**What you are asked to do**:
Repeat nothing but the lines below running from the one containing "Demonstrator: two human" to the one containing "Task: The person". Keep both end lines.

**Provided material**:
::::::::

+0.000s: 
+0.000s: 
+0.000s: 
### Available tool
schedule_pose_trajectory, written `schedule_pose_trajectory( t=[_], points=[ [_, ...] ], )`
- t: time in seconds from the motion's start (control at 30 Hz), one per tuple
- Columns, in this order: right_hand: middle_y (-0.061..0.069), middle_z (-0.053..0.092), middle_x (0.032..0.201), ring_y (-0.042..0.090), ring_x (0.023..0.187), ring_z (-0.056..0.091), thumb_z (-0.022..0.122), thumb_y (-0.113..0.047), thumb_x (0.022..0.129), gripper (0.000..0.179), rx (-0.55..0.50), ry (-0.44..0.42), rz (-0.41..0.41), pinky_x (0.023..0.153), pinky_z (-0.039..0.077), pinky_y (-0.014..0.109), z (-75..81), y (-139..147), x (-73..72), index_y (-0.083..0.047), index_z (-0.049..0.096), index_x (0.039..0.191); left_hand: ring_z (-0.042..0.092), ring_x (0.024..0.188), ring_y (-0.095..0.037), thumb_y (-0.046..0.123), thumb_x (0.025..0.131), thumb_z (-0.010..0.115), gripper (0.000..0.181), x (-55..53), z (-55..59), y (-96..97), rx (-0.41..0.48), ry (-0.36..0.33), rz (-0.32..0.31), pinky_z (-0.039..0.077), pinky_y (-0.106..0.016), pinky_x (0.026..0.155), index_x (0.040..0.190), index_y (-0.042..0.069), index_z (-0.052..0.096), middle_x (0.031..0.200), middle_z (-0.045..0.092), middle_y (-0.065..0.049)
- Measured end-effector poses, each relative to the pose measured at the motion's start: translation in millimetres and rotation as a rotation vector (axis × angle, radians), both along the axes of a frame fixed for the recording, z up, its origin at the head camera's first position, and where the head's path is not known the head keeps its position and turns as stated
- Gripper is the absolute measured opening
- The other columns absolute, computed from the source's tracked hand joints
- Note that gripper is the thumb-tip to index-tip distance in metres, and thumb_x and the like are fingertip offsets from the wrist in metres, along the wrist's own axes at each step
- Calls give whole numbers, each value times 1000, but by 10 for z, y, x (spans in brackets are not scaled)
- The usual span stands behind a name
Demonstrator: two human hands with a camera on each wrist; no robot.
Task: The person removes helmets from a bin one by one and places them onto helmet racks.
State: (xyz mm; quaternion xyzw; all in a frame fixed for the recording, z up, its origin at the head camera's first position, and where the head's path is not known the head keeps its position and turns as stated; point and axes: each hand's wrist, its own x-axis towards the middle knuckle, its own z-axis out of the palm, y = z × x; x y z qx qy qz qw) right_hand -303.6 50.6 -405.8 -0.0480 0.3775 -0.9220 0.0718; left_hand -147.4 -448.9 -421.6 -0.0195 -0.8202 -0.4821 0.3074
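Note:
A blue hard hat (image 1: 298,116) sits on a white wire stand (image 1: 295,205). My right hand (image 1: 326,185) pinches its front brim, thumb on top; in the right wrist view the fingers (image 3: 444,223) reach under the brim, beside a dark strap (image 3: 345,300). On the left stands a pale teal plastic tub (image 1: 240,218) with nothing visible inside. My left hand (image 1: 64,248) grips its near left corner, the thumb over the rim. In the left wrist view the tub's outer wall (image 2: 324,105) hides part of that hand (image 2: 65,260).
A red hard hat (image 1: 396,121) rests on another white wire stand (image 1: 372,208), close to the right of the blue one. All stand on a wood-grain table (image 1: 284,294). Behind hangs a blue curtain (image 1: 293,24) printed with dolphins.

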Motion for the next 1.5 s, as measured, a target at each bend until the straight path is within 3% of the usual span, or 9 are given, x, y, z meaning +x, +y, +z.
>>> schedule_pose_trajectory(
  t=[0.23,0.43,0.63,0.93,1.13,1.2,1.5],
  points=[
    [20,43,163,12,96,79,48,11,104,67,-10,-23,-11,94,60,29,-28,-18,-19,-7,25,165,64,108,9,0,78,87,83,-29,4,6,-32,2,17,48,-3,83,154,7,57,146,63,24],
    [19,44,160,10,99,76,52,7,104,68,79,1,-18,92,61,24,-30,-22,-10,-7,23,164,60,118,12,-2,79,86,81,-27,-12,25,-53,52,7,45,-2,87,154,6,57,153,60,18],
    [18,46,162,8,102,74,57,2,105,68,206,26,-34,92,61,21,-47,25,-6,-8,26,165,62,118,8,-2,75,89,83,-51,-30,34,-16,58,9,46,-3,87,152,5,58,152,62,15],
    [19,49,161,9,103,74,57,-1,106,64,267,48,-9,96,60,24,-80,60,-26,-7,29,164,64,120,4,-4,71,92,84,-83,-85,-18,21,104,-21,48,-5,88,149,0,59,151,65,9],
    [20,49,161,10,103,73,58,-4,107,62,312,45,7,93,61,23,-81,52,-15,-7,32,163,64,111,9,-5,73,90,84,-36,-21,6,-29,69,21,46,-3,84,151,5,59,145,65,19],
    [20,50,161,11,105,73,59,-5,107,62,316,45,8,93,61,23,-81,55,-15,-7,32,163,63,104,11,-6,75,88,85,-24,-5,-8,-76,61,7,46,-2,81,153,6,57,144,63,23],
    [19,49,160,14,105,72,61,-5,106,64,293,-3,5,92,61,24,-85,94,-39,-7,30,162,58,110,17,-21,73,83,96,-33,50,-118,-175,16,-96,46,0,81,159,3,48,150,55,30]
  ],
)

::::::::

**Response to the task**:
Demonstrator: two human hands with a camera on each wrist; no robot.
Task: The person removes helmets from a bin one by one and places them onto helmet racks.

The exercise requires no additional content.